Problem description
Leave the pictures out and return every line below exactly.

Information shown
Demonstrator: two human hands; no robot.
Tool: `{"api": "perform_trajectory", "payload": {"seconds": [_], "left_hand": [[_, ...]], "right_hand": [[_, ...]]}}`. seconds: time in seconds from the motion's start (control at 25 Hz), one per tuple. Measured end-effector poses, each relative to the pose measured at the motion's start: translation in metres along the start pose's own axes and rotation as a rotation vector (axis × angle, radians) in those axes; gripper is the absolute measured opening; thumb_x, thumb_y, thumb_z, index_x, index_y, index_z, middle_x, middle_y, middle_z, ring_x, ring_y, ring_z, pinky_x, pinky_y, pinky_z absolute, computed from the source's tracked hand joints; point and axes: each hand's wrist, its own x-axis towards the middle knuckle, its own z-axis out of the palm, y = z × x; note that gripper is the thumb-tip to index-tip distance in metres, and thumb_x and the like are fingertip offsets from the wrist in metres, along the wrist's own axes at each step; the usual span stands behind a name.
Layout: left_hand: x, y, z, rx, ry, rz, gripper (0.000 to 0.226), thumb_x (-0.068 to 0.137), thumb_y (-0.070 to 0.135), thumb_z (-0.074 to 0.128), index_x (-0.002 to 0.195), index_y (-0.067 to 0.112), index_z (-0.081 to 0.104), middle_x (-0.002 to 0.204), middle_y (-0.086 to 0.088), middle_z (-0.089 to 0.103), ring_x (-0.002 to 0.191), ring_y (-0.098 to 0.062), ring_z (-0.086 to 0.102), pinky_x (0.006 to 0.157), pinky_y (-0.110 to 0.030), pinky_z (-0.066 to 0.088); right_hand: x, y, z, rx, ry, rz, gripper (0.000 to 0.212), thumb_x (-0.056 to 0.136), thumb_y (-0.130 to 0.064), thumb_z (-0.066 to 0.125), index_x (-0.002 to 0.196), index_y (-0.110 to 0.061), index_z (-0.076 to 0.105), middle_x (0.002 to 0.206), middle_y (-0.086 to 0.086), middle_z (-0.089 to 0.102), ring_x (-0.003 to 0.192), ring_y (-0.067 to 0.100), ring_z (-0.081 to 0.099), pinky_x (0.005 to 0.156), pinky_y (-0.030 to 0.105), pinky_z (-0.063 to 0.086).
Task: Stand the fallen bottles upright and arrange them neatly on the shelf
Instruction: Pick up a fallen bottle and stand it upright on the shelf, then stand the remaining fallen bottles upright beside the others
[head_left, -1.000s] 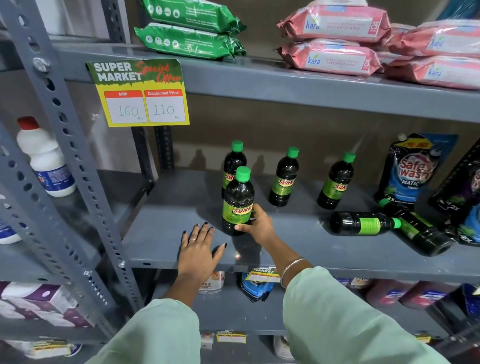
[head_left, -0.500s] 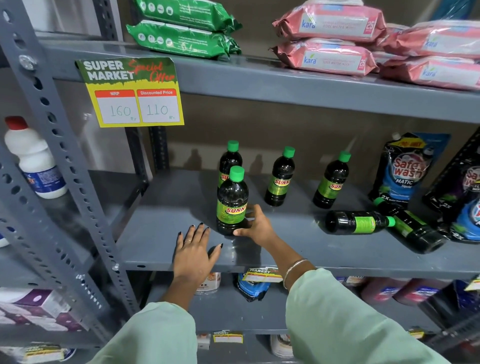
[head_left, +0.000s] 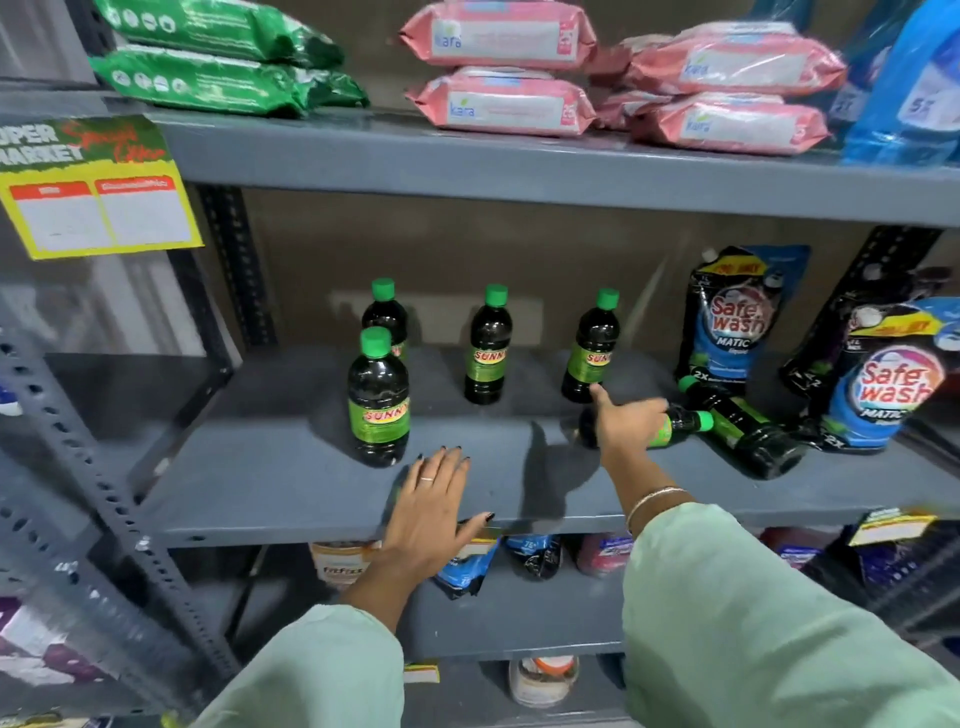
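Observation:
Dark bottles with green caps and green labels stand on the grey middle shelf (head_left: 291, 483). One upright bottle (head_left: 378, 400) is near the front left, a second (head_left: 387, 314) is right behind it, and two more (head_left: 487, 353) (head_left: 592, 353) stand further right. A fallen bottle (head_left: 680, 423) lies on its side with its cap to the right. My right hand (head_left: 623, 421) lies over its body, fingers stretched along it, thumb raised apart. Another fallen bottle (head_left: 743, 431) lies slanted just beyond. My left hand (head_left: 431, 504) rests flat on the shelf's front edge, fingers spread.
Blue detergent pouches (head_left: 737, 312) (head_left: 883, 379) lean at the shelf's right, close to the fallen bottles. Green packs (head_left: 223, 78) and pink wipe packs (head_left: 498, 98) fill the shelf above. A yellow price card (head_left: 93, 192) hangs at left. A slotted upright post (head_left: 104, 493) frames the left side.
My right hand let go of the front upright bottle and moved right onto the fallen bottle. The view shifted right. My left hand stays on the shelf edge.

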Motion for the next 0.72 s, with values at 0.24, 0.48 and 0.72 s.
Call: {"api": "perform_trajectory", "payload": {"seconds": [0.24,0.48,0.72], "left_hand": [[0.027,0.043,0.025,-0.019,-0.078,-0.118,0.116,0.059,0.076,-0.027,0.141,0.011,0.021,0.152,-0.008,0.023,0.140,-0.024,0.016,0.115,-0.044,0.015],[0.025,0.045,0.028,0.038,-0.110,-0.181,0.114,0.057,0.074,-0.032,0.143,0.014,0.013,0.154,-0.004,0.016,0.141,-0.021,0.011,0.115,-0.044,0.009],[0.024,0.044,0.028,0.037,-0.130,-0.183,0.113,0.056,0.073,-0.033,0.143,0.016,0.009,0.155,-0.002,0.013,0.142,-0.019,0.007,0.115,-0.043,0.006]], "right_hand": [[0.073,0.029,-0.040,0.078,-0.131,0.280,0.080,0.081,-0.037,0.062,0.144,-0.011,0.019,0.139,0.020,0.044,0.126,0.036,0.045,0.102,0.044,0.040],[0.103,0.048,-0.021,-0.100,-0.276,0.153,0.061,0.084,-0.015,0.048,0.139,-0.035,0.031,0.132,0.015,0.054,0.118,0.034,0.054,0.099,0.038,0.045],[0.076,-0.005,-0.024,0.126,-0.221,0.300,0.084,0.063,-0.020,0.081,0.127,-0.003,0.030,0.133,0.021,0.047,0.118,0.036,0.051,0.099,0.043,0.046]]}}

Problem solution
Demonstrator: two human hands; no robot.
Tool: `{"api": "perform_trajectory", "payload": {"seconds": [_], "left_hand": [[_, ...]], "right_hand": [[_, ...]]}}`. seconds: time in seconds from the motion's start (control at 25 Hz), one per tuple. Measured end-effector poses, each relative to the pose measured at the motion's start: translation in metres along the start pose's own axes and rotation as a rotation vector (axis × angle, radians) in those axes; gripper is the absolute measured opening; thumb_x, thumb_y, thumb_z, index_x, index_y, index_z, middle_x, middle_y, middle_z, ring_x, ring_y, ring_z, pinky_x, pinky_y, pinky_z absolute, computed from the source's tracked hand joints; point and axes: each hand's wrist, its own x-axis towards the middle knuckle, its own z-axis out of the palm, y = z × x; note that gripper is the thumb-tip to index-tip distance in metres, and thumb_x and the like are fingertip offsets from the wrist in metres, along the wrist's own axes at each step; the usual span stands behind a name.
Layout: left_hand: x, y, z, rx, ry, rz, gripper (0.000 to 0.226), thumb_x (-0.068 to 0.137), thumb_y (-0.070 to 0.135), thumb_z (-0.074 to 0.128), index_x (-0.002 to 0.195), index_y (-0.067 to 0.112), index_z (-0.081 to 0.104), middle_x (-0.002 to 0.204), middle_y (-0.086 to 0.088), middle_z (-0.089 to 0.103), ring_x (-0.002 to 0.191), ring_y (-0.098 to 0.062), ring_z (-0.086 to 0.102), pinky_x (0.006 to 0.157), pinky_y (-0.110 to 0.030), pinky_z (-0.066 to 0.088); right_hand: x, y, z, rx, ry, rz, gripper (0.000 to 0.212), thumb_x (-0.056 to 0.136), thumb_y (-0.130 to 0.064), thumb_z (-0.066 to 0.125), index_x (-0.002 to 0.196), index_y (-0.110 to 0.061), index_z (-0.076 to 0.105), middle_x (0.002 to 0.206), middle_y (-0.086 to 0.086), middle_z (-0.089 to 0.102), ring_x (-0.003 to 0.192), ring_y (-0.067 to 0.100), ring_z (-0.081 to 0.099), pinky_x (0.005 to 0.156), pinky_y (-0.030 to 0.105), pinky_z (-0.063 to 0.086).
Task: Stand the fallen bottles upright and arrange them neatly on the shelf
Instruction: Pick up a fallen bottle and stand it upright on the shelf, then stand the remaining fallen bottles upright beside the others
[head_left, -1.000s] 
[head_left, -0.500s] 
[head_left, +0.000s] 
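Observation:
Dark bottles with green caps and green labels stand on the grey middle shelf (head_left: 291, 483). One upright bottle (head_left: 378, 400) is near the front left, a second (head_left: 387, 314) is right behind it, and two more (head_left: 487, 353) (head_left: 592, 353) stand further right. A fallen bottle (head_left: 680, 423) lies on its side with its cap to the right. My right hand (head_left: 623, 421) lies over its body, fingers stretched along it, thumb raised apart. Another fallen bottle (head_left: 743, 431) lies slanted just beyond. My left hand (head_left: 431, 504) rests flat on the shelf's front edge, fingers spread.
Blue detergent pouches (head_left: 737, 312) (head_left: 883, 379) lean at the shelf's right, close to the fallen bottles. Green packs (head_left: 223, 78) and pink wipe packs (head_left: 498, 98) fill the shelf above. A yellow price card (head_left: 93, 192) hangs at left. A slotted upright post (head_left: 104, 493) frames the left side.
My right hand let go of the front upright bottle and moved right onto the fallen bottle. The view shifted right. My left hand stays on the shelf edge.
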
Motion for the next 0.72 s, with values at 0.24, 0.48 and 0.72 s.
Call: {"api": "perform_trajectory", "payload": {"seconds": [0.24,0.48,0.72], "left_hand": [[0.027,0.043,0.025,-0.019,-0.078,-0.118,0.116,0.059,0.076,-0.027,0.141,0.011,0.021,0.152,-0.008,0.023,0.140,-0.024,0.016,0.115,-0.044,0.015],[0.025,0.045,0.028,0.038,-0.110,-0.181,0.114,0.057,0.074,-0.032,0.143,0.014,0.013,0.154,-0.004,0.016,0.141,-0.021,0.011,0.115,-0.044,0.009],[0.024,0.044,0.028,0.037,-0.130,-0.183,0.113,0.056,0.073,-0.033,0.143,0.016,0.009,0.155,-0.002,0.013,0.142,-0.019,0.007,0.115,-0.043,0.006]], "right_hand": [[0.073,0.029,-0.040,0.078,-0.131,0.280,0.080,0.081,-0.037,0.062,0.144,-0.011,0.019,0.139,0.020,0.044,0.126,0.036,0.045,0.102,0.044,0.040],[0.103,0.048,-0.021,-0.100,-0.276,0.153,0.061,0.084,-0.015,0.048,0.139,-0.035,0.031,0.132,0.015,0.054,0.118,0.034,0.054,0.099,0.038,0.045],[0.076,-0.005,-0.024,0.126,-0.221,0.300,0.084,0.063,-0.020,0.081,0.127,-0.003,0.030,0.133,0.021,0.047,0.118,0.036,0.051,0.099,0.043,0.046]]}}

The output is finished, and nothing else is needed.